Kennedy suggests sprinkling some silliness onto your asks, especially the less enticing ones. For example, close your eyes and say that if the task is done by the time you open them, you’ll run around the room in a victory lap.
(Shortform note: In The Whole-Brain Child, Siegel and Bryson explain another benefit of playfulness: It helps your child integrate with other people. Showing your child how fun and rewarding it is to be in a relationship with you—her first and primary relationship—will encourage her to build healthy relationships with other people, as well.
Challenge #2: Dealing With Fearful, Anxious, & Crying Kids
Fears, anxiety, and crying—even “fake” crying—are expressions of vulnerability. Kennedy explains that when children perceive a threat, their bodies feel fear or anxiety. When they feel sadness, they cry. When they feel disconnected from their caregivers, they pretend-cry to secure that connection.
Kennedy argues that parents often shut down these expressions of vulnerability because they trigger uncomfortable feelings related to their own vulnerability. You might try to convince your child to stop being sad, anxious, or afraid, or even shame her for feeling that way. But this teaches her that these feelings are wrong and to be avoided, which leaves her unprepared for real life. Instead, support her through those feelings so she develops the tools to work through them in the future.

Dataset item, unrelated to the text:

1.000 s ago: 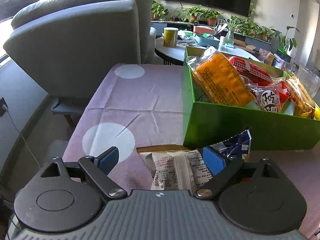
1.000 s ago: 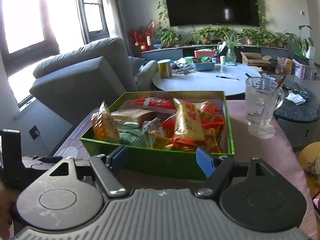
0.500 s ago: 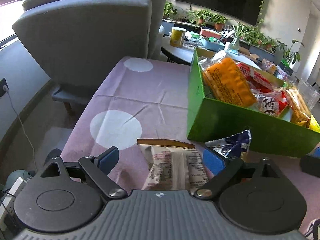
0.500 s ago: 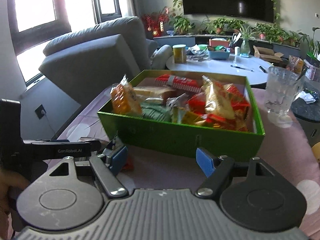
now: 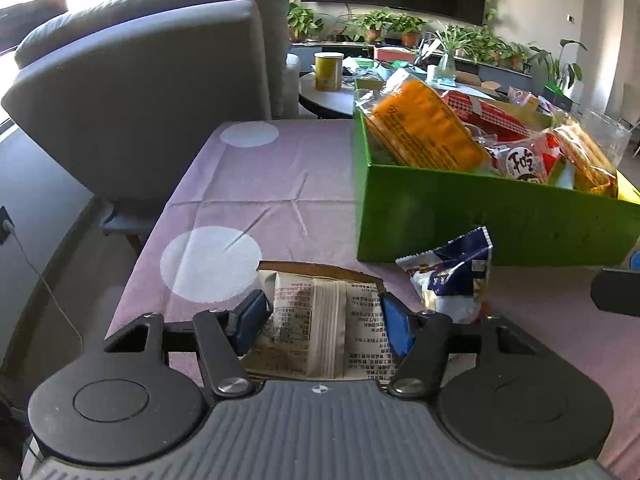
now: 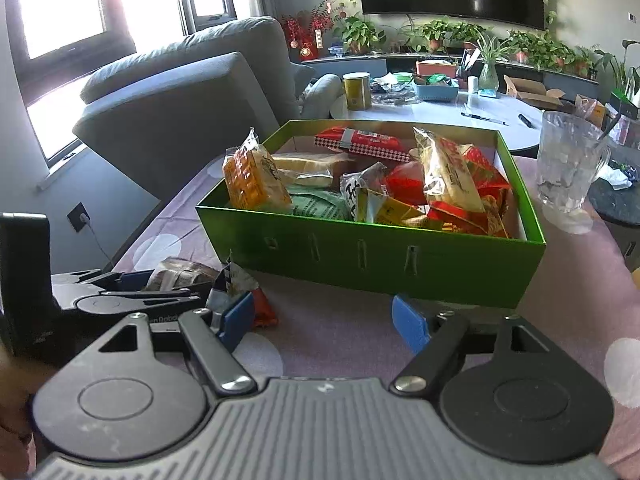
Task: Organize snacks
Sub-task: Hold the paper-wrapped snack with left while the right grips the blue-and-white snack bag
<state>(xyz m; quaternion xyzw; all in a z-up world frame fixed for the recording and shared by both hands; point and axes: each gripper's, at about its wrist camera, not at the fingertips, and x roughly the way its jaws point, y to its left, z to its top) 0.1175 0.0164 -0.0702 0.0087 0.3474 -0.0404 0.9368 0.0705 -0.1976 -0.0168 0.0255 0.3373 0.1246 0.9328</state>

To help your child learn to work through her vulnerable feelings, Kennedy suggests the following tools: 1) confidence-building, 2) validation and empathy, and 3) playfulness. Let’s look at how playful parenting, specifically, helps you meet this challenge.

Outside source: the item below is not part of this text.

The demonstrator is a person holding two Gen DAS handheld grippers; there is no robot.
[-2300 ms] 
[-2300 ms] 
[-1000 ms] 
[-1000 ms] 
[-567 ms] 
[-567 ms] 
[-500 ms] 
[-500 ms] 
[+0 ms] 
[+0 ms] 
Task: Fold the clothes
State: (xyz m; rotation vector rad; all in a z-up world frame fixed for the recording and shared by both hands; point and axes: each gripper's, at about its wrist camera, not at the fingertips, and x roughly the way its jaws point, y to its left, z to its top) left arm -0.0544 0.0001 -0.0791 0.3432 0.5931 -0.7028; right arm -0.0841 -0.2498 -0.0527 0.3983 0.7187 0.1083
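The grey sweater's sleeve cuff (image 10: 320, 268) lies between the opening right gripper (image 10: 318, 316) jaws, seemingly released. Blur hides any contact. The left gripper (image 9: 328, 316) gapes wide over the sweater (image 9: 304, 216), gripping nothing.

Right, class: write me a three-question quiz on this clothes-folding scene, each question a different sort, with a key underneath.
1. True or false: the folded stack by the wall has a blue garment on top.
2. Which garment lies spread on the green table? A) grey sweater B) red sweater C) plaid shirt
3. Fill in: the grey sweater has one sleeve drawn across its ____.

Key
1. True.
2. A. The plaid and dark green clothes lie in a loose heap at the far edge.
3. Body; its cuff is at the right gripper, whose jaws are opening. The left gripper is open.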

Take advantage of your child’s favorite stories and characters to start conversations about emotions. For example, Kennedy recommends pointing out when fictional characters cry and talking about how they must be feeling, or role-playing challenging situations using your child’s stuffed animals.
Challenge #3: Soothing Separation Anxiety & Bedtime Struggles
As we’ve seen, children are evolutionarily wired to attach to their parents because this ensures their survival. Separation anxiety—which manifests as crying, tantrumming, and other behaviors that happen when you say goodbye to your child—is a result of this wiring. Kennedy explains that when you separate from her, she’ll need to retain the sense of safety your presence gives her without having you with her. At bedtime, separation anxiety is compounded by the fact that your child needs to feel safe to fall asleep.
To deal with separation anxiety, Kennedy suggests using these three tools: 1) connection, 2) confidence-building, and 3) playfulness. Let’s look at how playful parenting, specifically, helps you meet this challenge.
Kennedy suggests that before you separate, you hug your child tight and playfully “check” her to see if her tank’s topped up with enough parental love. Hug her several times until she’s all “topped up” and then give her an extra hug so she has “extra” parental love to tide her over until your next moment together.
(Shortform note: Besides playfulness, Kennedy’s “top-up” game uses the power of touch. In No-Drama Discipline, the authors explain that positive touch releases stress-relieving hormones in the brain, which help children (and adults) calm down.)
Challenge #4: Raising Deeply Feeling Kids
Kennedy warns that some kids—those she calls “deeply feeling” kids—might not respond well to her strategies. Some kids feel their emotions more intensely than others, and as a result have more intense reactions: their tantrums, for example, are more frequent, challenging, and easier to spark than other children’s. This is compounded by the fact that these children also notice the comparative intensity of their feelings and reactions, and they fear that they’re unloveable and that their parents won’t be able to deal with them. This fills them with shame and fear, which only serves to make their reactions harsher and make it harder for parents to find ways to approach them.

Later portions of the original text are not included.